#492 Issue closed: Grub2 Install Issue Upon Recovery of CentOS 7 System

Labels: waiting for info, support / question, fixed / solved / done

zwilliams360 opened issue at 2014-10-24 16:44:

I was attempting to recover a CentOS 7 machine to the same machine with different (larger) hard drives. My general setup is as follows:

  • two drives each with 2 partitions:
    • 512 MB partition that held /boot a long time ago - now unused
    • 80 GB partition
  • the 80 GB partitions are pulled into a a RAID 1 software raid array (/dev/md127)
  • the /dev/md127 array is defined as an LVM physical volume, and holds a volume group with my root, swap, and any snapshot logical volumes.

rear -V shows: Relax-and-Recover 1.16.1 / Git

/etc/rear/local.conf contains the following additions:
BACKUP=NETFS
BACKUP_URL=usb:///dev/disk/by-label/REAR-000
OUTPUT=USB
I also included the following line in the same file and commented it out in /usr/share/rear/conf/default.conf. I realize I probably should have just appended the "/data01/" directory here, but I didn't and I don't think it's relevant to any issues I'm having.
BACKUP_PROG_EXCLUDE=( '/tmp/' '/dev/shm/' $VAR_DIR/output/* '/data01/*')

Recovery seems mostly successful, except when I reach the part when it is time to install Grub2:

Installing GRUB2 boot loader

WARNING ! For this system
RedHatEnterpriseServer/7 on Linux-i386 (based on Fedora/7/i386)
there is no code to install a boot loader on the recovered system or the code
that we have failed to install the boot loader correctly.

Please contribute this code to the Relax-and-Recover project. To do so
please take a look at the scripts in /usr/share/rear/finalize,
for an example you can use the script for Fedora (and RHEL/CentOS/SL) in
/usr/share/rear/finalize/Linux-i386/20_install_grub.sh

--------------------  ATTENTION ATTENTION ATTENTION -------------------
|                                                                     |
|          IF YOU DO NOT INSTALL A BOOT LOADER MANUALLY,              |
|                                                                     |
|          THEN YOUR SYSTEM WILL N O T BE ABLE TO BOOT !              |
|                                                                     |
-----------------------------------------------------------------------

You can use 'chroot /mnt/local bash --login' to access the recovered system.
Please remember to mount /proc before trying to install a boot loader.

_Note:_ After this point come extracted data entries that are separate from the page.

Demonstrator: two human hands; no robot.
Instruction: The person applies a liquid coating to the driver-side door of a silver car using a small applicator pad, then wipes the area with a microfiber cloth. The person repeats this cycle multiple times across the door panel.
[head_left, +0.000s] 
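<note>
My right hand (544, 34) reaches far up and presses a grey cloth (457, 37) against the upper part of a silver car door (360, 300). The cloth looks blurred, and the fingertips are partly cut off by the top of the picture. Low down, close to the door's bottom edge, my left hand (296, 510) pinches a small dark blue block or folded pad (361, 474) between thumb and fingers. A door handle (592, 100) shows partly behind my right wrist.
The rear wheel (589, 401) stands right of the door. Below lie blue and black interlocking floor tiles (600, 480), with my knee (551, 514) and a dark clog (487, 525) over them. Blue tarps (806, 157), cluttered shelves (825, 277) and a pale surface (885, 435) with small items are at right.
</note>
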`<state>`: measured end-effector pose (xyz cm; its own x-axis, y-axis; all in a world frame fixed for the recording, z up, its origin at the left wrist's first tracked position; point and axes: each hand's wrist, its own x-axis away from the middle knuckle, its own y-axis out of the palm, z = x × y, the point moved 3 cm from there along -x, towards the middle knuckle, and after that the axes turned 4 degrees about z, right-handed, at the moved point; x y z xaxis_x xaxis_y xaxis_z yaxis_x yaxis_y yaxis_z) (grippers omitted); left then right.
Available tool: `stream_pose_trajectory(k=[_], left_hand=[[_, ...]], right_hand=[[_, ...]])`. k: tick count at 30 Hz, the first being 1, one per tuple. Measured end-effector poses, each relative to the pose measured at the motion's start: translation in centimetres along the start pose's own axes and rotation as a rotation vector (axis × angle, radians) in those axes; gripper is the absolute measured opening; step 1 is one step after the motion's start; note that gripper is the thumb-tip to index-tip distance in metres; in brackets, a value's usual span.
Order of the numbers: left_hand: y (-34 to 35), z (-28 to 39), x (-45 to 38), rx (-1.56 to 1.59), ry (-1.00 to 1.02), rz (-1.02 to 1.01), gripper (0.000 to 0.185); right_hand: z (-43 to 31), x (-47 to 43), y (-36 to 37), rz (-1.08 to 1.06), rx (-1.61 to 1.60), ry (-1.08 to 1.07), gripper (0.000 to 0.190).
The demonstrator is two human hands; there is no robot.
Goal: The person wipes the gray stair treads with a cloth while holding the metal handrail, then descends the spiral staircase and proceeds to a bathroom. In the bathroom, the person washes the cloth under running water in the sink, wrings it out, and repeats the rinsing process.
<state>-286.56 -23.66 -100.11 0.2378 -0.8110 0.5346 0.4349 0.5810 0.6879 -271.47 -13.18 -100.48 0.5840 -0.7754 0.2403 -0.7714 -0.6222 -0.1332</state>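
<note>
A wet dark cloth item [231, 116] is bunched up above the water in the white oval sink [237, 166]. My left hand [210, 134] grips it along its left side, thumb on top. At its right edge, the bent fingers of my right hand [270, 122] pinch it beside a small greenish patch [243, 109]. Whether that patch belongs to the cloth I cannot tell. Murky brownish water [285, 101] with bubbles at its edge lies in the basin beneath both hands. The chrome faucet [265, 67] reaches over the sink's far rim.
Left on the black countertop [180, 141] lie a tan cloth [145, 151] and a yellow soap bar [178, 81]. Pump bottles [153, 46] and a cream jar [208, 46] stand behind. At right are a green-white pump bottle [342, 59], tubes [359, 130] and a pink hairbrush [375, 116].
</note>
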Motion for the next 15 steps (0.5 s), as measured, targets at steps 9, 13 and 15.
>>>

I'm curious to know if the cause of this is:

  • there is no code to install a boot loader on the recovered system
    or
  • the code that we have failed to install the boot loader correctly

Are there known issues surrounding the ReaR Grub2 install on RedHat/CentOS 7 systems? I've run into Grub2 installation problems multiple times now using completely different sets of machines. I've been consistently using the same setup though with similar partitioning, software raid, and LVM. I've had to manually install Grub2 and it's been a pretty painful procedure each time, so I would love to see if I can get this part automated. I likely have more information I can provide such as the disklayout.sh, diskrecovery.sh, and logs, but I want to make sure I don't start pasting too much information yet that may not be relevant.

Zach Williams

gdha commented at 2014-10-27 17:14:

will check it out myself...

Reiner030 commented at 2014-10-27 19:05:

I guess thats the same problem as on Debian => https://github.com/rear/rear/issues/473

zwilliams360 commented at 2014-10-27 20:41:

Feel free to request more information from me if it will help confirm. I can run more backups and recoveries and add debug flags if possible. Meanwhile, I'll see if I can understand what is going on in issue #473.

Reiner030 commented at 2014-10-27 22:32:

My last comment could be perhaps sufficient from mentioned issue.
@gdha has added common grub2 support but it was failing in my test environment with automatic recovery. When I tested some days ago with manual recovery it was working fine.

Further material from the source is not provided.